I study computer science and statistics at Harvard University. I'm interested in understanding why AI systems behave unexpectedly, especially how unintended capabilities and failure modes emerge with interaction and scale. I aim to better understand AI systems in order to develop more reliable methods for aligning them with human intent. I'm also broadly interested in multi-agent systems, drawing from reinforcement learning and evolutionary computation to study emergent behavior in open-ended environments. I love music and language, too. I also like to design and build things for people.

I'm currently an undergraduate researcher at the Kempner Institute working on problems in technical AI alignment and multi-agent systems with Professor Kianté Brantley and Research Fellow Aaron Walsman. Previously, I worked with Professor Yilun Du on multi-agent reasoning with language models.

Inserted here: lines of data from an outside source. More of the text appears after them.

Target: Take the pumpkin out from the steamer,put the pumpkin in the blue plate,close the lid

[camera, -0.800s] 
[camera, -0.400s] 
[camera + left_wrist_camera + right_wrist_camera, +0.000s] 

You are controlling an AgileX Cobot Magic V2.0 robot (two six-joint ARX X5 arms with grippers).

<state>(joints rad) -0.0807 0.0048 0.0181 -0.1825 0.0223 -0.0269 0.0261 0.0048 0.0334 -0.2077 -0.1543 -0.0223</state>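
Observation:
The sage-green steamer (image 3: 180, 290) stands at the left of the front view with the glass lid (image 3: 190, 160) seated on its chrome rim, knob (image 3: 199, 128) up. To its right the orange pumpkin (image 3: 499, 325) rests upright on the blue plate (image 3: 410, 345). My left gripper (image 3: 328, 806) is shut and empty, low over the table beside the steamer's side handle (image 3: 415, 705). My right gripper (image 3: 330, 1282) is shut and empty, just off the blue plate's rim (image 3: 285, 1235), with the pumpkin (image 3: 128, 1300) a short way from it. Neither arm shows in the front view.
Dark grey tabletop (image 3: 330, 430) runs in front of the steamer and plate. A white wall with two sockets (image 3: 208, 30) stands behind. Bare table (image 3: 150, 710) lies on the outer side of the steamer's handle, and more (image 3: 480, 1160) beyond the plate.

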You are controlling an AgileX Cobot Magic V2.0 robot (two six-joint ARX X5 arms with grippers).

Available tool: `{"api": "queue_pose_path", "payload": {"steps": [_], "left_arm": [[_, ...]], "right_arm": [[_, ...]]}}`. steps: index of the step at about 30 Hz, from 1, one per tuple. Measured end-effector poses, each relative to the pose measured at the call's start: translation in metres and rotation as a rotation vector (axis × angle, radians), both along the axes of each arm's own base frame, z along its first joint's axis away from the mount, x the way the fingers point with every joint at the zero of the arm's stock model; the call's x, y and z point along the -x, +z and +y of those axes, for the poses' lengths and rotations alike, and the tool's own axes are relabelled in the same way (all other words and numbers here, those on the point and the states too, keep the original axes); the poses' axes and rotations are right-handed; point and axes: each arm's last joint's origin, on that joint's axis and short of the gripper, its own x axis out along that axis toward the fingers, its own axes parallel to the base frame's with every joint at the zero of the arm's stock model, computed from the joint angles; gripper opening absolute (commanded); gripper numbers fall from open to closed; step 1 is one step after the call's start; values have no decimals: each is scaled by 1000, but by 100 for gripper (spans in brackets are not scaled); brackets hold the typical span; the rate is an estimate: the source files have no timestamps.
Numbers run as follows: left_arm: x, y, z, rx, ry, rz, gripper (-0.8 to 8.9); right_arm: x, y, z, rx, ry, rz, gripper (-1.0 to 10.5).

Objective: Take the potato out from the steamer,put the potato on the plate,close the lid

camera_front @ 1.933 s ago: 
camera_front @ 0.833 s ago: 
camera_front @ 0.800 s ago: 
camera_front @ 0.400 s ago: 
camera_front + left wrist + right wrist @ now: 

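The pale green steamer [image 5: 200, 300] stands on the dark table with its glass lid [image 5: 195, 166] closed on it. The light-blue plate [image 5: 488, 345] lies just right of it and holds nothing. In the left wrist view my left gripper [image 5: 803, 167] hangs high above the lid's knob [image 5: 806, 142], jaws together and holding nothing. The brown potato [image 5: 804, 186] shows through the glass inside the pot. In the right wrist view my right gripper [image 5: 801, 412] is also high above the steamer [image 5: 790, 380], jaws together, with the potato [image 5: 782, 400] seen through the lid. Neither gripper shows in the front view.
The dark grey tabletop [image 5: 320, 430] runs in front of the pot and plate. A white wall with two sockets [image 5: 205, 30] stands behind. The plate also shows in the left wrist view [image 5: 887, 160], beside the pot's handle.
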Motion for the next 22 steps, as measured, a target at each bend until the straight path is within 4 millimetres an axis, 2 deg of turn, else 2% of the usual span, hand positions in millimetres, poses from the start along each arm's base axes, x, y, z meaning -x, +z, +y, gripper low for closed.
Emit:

I interned as a software engineer in Institutional Securities Technology at Morgan Stanley. Before that, I was a Machine Learning Engineer Intern at FADEL and a Generative AI Research Intern at The Slade Lab.

Recent Posts

What I’ve learned doing RL with JAX

8 minute read

Some of my experiences while working on mechagogue, a reinforcement learning repository with from-scratch JAX implementations of classic RL algorithms.

Research

Evolutionary Alignment

We show that Evolution Strategies, a zero-order optimization algorithm, discovers qualitatively and geometrically different solutions than GRPO during LLM fine-tuning, and that these differences can matter in safety-relevant alignment tasks.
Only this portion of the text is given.